Dan's Review: "Deadpool" raunchy fun for adults only
Feb 13, 2016 11:16AM ● Published by Dan Metcalf
Ryan Reynolds in Deadpool - © 2015 - Twentieth Century Fox
Deadpool (20th Century Fox)
(very) Rated R for strong violence and language throughout, sexual content and graphic nudity.
Starring Ryan Reynolds, Morena Baccarin, Ed Skrein, T.J. Miller, Gina Carano, Brianna Hildebrand, Stefan Kapičić (voice), Andre Tricoteux, Leslie Uggams, Jed Rees, Karan Soni.
Written by Rhett Reese and Paul Wernick.
Directed by Tim Miller.
Disclaimer: Deadpool is rated R. It’s not one of those films that derives its rating from “that one scene” or because it meets a particular threshold for f-bombs. Deadpool gets its rating from graphic violence, irreverent humor and raunchy behavior throughout the entire film. Don’t get me wrong. There are plenty of these kinds of movies out there, but none of them come with the Marvel name attached to them. So, if you have any delusions about taking your preteen comic book/superhero fan to see Deadpool, think again. It’s not a kids movie, even though it is part of the X-Men cinematic universe.
Ryan Reynolds plays Wade Wilson (reprising the role he played in X-Men Origins: Wolverine), a former special ops soldier who makes a living as a street mercenary. He meets the beautiful Vanessa (Morena Baccarin) and falls in love (their affair is developed through a montage of sexual encounters). A year later, Wade discovers he has terminal cancer. A mysterious stranger approaches him, offering a chance to be cured. He leaves Vanessa and agrees to the suspect treatment, which is administered by an evil man named Francis “Ajax” Freeman. The process turns out to be a series of torture designed to awaken a mutation within the patient. Ajax plans to create mutant soldiers to bolster his ranks of bad-guys. Smart-mouthed Wade manages to make enemies of Ajax and his sidekick Angel Dust (Gina Carano), and becomes permanently disfigured in an explosion and left for dead. Wade’s mutant powers turn out to be the ability to regenerate cells quickly, making him practically invincible. He also posses super strength and quickness, making him a powerful killing machine. Rising from the ashes of the destroyed lab, Wade goes on a quest to find Ajax and force the evil villain to cure him. Along the way, Wade develops his super persona into Deadpool, knocking off people associated with Ajax, and delivering his own brand of justice.
Unable to face Vanessa in his disfigured form, Deadpool lives with a blind woman named Al (Leslie Uggams – remember her as “Kizzy” in the original Roots TV miniseries?) and associating with his old pal and bar owner Weasel (T.J. Miller). As Deadpool gains notoriety, he attracts the attention of the X-Men, who send Colossus (voiced by Stefan Kapičić) and a mutant trainee named Negasonic Teenage Warhead (Brianna Hildebrand) to recruit him. Deadpool resists, but eventually asks the pair to assist when he discovers that Ajax has kidnapped Vanessa, leading to a huge final battle at a shipyard.
Despite its rough and vulgar nature, Deadpool is well-crafted and impressive comedy. The nonstop snarky dialogue is very funny if you can stand the saucy language. Ryan Reynolds’ delivery that breaks the “fourth wall” (speaking directly to the audience) works on many levels, while poking fun at himself and the entire Marvel/comic book universe. He even takes a jab at his own ill-fated turn as the Green Lantern. His greatest jokes have to do with Wolverine and specifically Hugh Jackman, The special effects are up to par with any other superhero film, despite being used to depict several scenes of graphic violence.
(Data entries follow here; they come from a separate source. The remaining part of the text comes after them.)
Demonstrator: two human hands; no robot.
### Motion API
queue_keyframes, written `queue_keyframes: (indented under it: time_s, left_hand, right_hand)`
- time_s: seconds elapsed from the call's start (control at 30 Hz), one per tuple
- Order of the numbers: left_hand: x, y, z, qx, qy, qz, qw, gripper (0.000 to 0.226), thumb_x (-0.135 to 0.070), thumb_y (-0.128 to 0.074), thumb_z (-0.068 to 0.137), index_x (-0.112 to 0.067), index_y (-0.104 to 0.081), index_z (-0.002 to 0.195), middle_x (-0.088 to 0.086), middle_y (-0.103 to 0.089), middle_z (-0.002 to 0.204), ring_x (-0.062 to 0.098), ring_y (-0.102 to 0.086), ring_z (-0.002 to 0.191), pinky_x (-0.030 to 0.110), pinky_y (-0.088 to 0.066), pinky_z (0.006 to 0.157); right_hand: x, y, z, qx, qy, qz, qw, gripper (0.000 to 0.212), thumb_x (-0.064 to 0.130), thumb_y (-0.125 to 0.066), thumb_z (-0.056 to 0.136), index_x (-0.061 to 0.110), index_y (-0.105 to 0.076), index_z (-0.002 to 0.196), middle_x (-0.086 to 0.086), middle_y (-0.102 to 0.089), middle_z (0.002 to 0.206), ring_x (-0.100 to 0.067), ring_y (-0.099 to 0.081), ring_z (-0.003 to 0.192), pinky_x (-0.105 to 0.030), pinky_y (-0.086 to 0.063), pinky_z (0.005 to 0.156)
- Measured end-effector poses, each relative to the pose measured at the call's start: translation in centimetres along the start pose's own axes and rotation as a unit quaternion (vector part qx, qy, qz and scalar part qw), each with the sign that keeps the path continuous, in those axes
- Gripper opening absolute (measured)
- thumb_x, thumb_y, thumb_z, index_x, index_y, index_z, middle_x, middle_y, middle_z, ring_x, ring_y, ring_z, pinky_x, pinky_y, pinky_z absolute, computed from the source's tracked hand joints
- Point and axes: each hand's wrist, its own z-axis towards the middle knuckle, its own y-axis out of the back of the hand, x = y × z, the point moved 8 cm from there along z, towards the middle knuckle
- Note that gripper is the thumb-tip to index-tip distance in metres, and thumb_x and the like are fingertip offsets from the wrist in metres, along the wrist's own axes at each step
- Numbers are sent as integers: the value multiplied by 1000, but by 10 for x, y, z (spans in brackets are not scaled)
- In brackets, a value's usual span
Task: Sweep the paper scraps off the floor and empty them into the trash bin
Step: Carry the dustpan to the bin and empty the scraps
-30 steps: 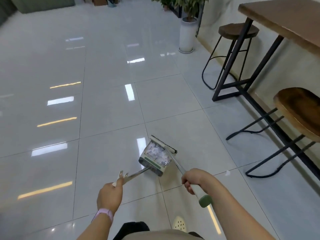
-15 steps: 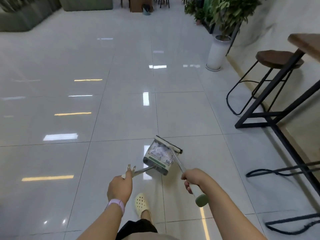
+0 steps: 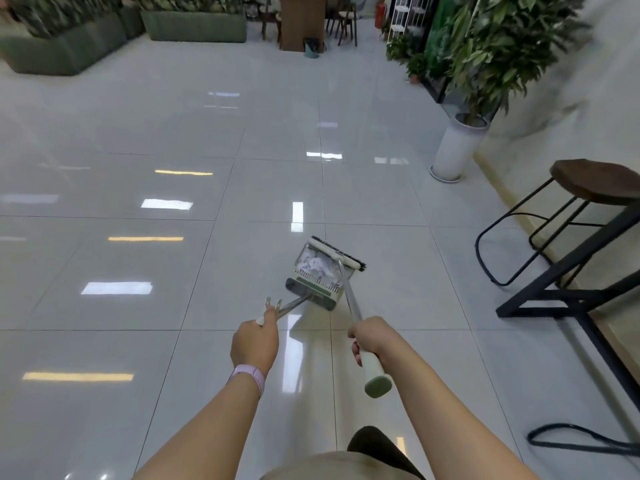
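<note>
White paper scraps (image 3: 317,264) fill a dustpan (image 3: 320,278) carried ahead of both hands, the broom head (image 3: 337,253) laid across its mouth, apparently to pen them in. The left hand (image 3: 255,342) grips the pan's handle; the right hand (image 3: 370,336) grips the broom handle (image 3: 360,327). A small bin (image 3: 310,48), likely the destination, stands far ahead.

Both forearms are bare, with no sleeves in view. The left wrist wears a pale pink band (image 3: 250,377), smooth and snug, wrapped just behind the left hand (image 3: 254,344); the right hand (image 3: 372,336) and its wrist carry nothing. At the bottom edge show a beige garment (image 3: 332,467) and a dark, black piece (image 3: 375,443) beside it.
</note>
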Motion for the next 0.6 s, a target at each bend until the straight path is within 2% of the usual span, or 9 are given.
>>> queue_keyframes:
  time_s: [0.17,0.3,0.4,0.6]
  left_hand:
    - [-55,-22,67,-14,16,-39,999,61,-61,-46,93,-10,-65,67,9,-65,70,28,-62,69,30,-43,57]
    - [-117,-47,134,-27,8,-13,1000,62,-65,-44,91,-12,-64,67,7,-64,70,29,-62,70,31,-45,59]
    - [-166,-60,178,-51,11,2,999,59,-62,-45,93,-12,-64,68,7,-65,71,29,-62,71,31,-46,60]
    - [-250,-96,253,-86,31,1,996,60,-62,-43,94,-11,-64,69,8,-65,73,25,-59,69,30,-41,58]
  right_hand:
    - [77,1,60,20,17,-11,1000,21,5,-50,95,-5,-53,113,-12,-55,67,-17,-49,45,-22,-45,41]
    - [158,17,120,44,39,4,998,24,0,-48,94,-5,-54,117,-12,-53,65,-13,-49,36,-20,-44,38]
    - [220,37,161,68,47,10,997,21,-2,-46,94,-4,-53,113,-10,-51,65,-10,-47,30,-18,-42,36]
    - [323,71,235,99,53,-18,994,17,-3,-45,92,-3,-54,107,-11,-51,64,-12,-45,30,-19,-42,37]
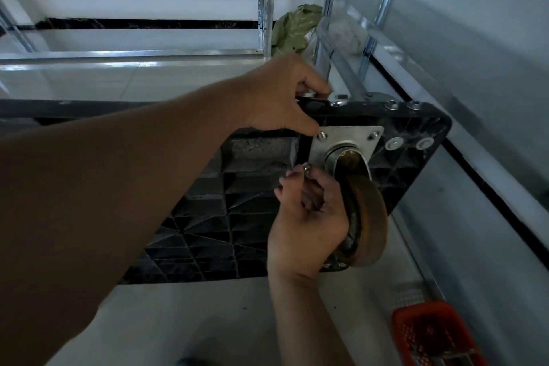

Since the spirit of any Deadpool movie is all about breaking rules, there are some minor problems with the movie, including a few unresolved plot holes and character justifications, but not enough to detract from the final product.
So, if you are an adult who likes to explore the dark side of comic book heroes (or, this case, and antihero), Deadpool is right up your (dark) alley.
Incidentally, you should stay through the end credits for one of those patented Marvel “added” scenes. It’s Deadpool’s homage to another “fourth wall” character from the 1980s.